Records excerpted from a collection:
○ ○ ○ ○

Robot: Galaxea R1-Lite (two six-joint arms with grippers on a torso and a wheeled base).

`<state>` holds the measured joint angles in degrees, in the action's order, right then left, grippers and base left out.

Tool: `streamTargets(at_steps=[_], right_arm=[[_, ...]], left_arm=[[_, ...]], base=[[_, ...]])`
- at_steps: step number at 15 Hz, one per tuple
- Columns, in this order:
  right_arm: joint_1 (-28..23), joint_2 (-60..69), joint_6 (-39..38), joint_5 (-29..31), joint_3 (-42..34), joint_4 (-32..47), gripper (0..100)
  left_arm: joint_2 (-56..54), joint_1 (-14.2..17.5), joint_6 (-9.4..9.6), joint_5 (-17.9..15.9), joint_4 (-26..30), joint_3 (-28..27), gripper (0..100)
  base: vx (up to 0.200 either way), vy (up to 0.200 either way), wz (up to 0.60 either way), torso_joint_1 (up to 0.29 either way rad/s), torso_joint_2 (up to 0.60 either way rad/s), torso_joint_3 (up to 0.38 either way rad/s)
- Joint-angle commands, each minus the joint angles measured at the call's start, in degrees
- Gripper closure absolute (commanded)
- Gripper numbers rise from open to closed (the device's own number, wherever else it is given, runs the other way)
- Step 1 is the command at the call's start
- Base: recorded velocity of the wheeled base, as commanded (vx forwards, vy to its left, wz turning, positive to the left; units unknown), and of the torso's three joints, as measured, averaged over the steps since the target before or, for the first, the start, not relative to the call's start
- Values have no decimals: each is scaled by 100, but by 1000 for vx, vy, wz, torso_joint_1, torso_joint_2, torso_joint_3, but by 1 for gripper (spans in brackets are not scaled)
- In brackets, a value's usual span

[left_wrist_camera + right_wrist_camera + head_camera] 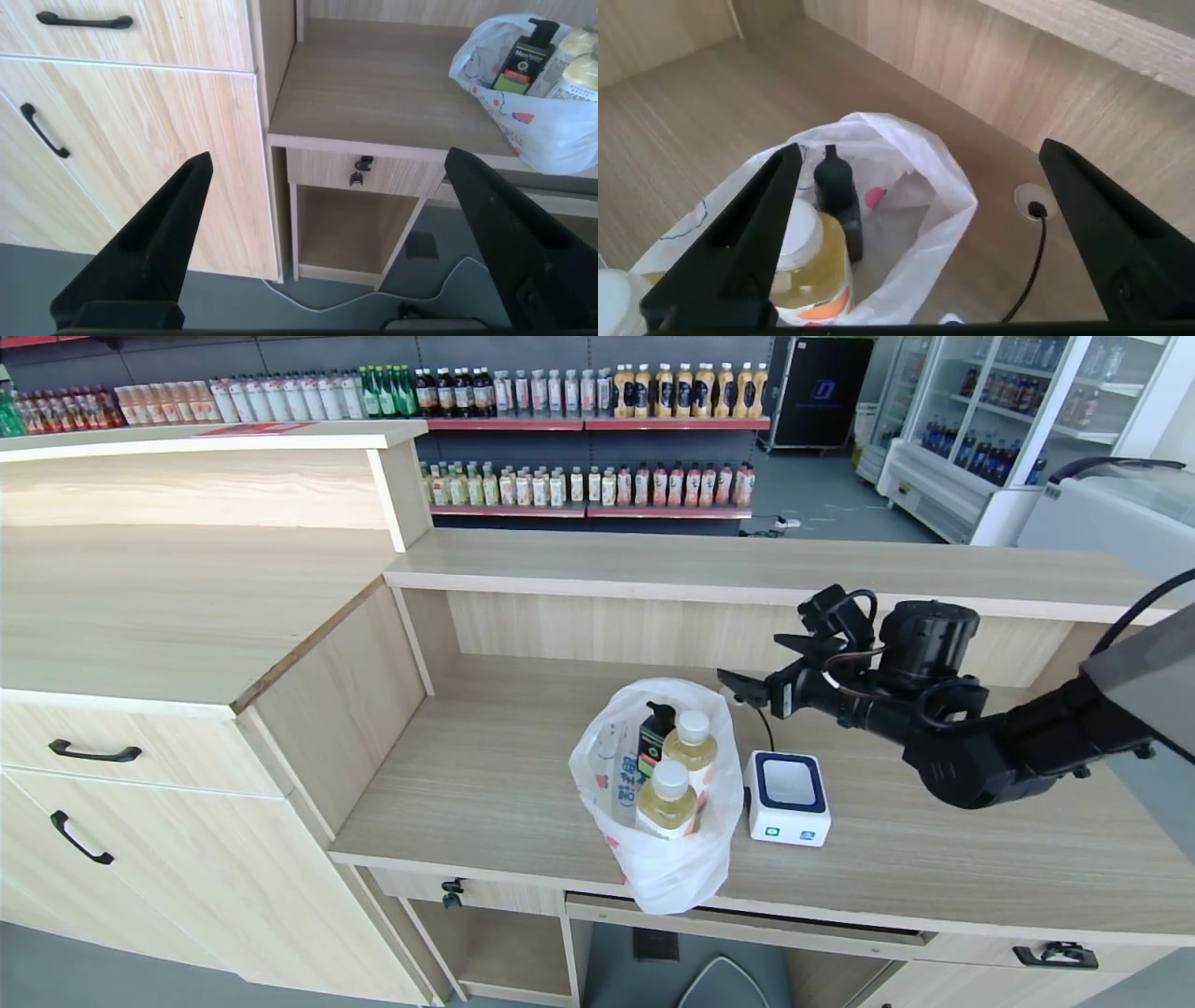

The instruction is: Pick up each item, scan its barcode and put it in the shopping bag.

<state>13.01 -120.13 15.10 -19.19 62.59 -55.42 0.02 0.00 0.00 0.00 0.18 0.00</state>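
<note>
— On the lower counter [467, 775], near its front edge: shopping bag [667, 873], white film, mouth open, belly bulging past the edge. Agree?
— Agree. Inside are two yellow bottles [668, 800] with white caps, upright, one behind the other, and a black pump bottle [653, 733] beside them. Only the tops are clear. The film hides the lower halves, and no barcode is readable.
— Pale thing on the bag's left side?
— Some clear packet [611, 775]. Too blurred behind the plastic to name.
— Scanner?
— Scanner [787, 796] is a white box with a blue-rimmed window facing up, just beside the bag on the robot's right. Touching or not, can't tell. Its cable [1035, 252] runs back to a round hole [1029, 201] in the counter. From the head camera, bag and arm cover most of it.
— Right gripper?
— Right gripper [920, 149] hangs above the bag's mouth toward the back wall, jaws spread wide, nothing between them, clear of the bag.
— Left?
— Left gripper [329, 157] sits low, out in front of the cabinet [187, 859] and the counter's left corner, well apart from the bag. Jaws wide apart, empty. Its camera cuts the bag off at the edge.
— Surroundings?
— Black handles [93, 751] on the cabinet, raised ledge [747, 565] behind, drink shelves [579, 401] and glass-door coolers [990, 420] farther back.
</note>
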Motion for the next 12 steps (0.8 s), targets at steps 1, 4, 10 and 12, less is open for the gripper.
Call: streamTargets(at_steps=[1, 4, 10, 12], right_arm=[[-422, 727, 107, 3, -326, 22, 0], [-826, 1817, 98, 3, -1451, 40, 0], [-852, 4507, 502, 680, -2822, 1007, 0], [-852, 5157, 493, 1418, -3191, 1095, 0]], left_arm=[[-2, 0, 0, 0, -1, 0, 0], [-2, 0, 0, 0, -1, 0, 0], [-2, 0, 0, 0, -1, 0, 0], [-2, 0, 0, 0, -1, 0, 0]], base=[[0, 0, 0, 0, 0, 0], [0, 0, 0, 0, 0, 0], [0, 0, -400, 2, 2, 2], [0, 0, -600, 5, 5, -2]])
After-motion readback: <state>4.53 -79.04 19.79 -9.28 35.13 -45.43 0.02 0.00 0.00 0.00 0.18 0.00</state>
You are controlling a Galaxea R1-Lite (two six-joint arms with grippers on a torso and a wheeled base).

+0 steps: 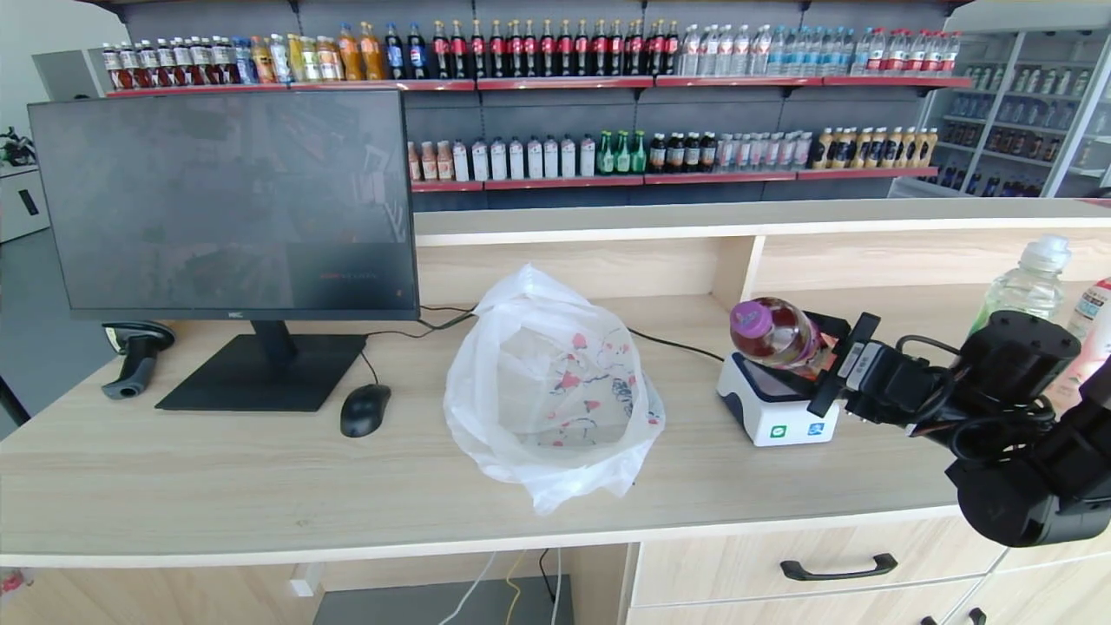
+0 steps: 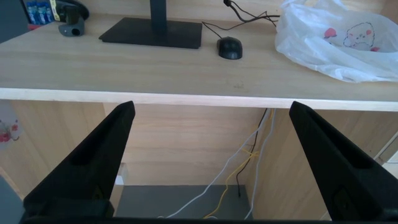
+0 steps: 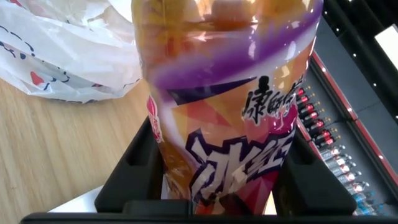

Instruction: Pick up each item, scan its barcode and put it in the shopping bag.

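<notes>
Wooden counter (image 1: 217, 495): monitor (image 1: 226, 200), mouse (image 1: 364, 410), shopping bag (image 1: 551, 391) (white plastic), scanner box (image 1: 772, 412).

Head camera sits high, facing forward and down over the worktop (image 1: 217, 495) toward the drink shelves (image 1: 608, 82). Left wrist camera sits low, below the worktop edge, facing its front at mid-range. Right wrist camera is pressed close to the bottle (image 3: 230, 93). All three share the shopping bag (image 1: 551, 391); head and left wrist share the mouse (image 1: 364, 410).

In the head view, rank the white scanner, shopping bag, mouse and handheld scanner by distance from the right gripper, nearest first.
1. white scanner, just below the right gripper.
2. shopping bag, mid-counter.
3. mouse, left of the bag.
4. handheld scanner, far left.
</notes>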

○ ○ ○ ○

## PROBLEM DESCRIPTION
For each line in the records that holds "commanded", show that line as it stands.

## RESPONSE FOR THIS EXERCISE
- Gripper closure absolute (commanded)
- Base: recorded velocity of the wheeled base, as commanded (vx forwards, vy to its left, wz turning, positive to the left; units unknown), and of the torso's three joints, as measured, averaged over the steps since the target before or, for the first, the start, not relative to the call's start

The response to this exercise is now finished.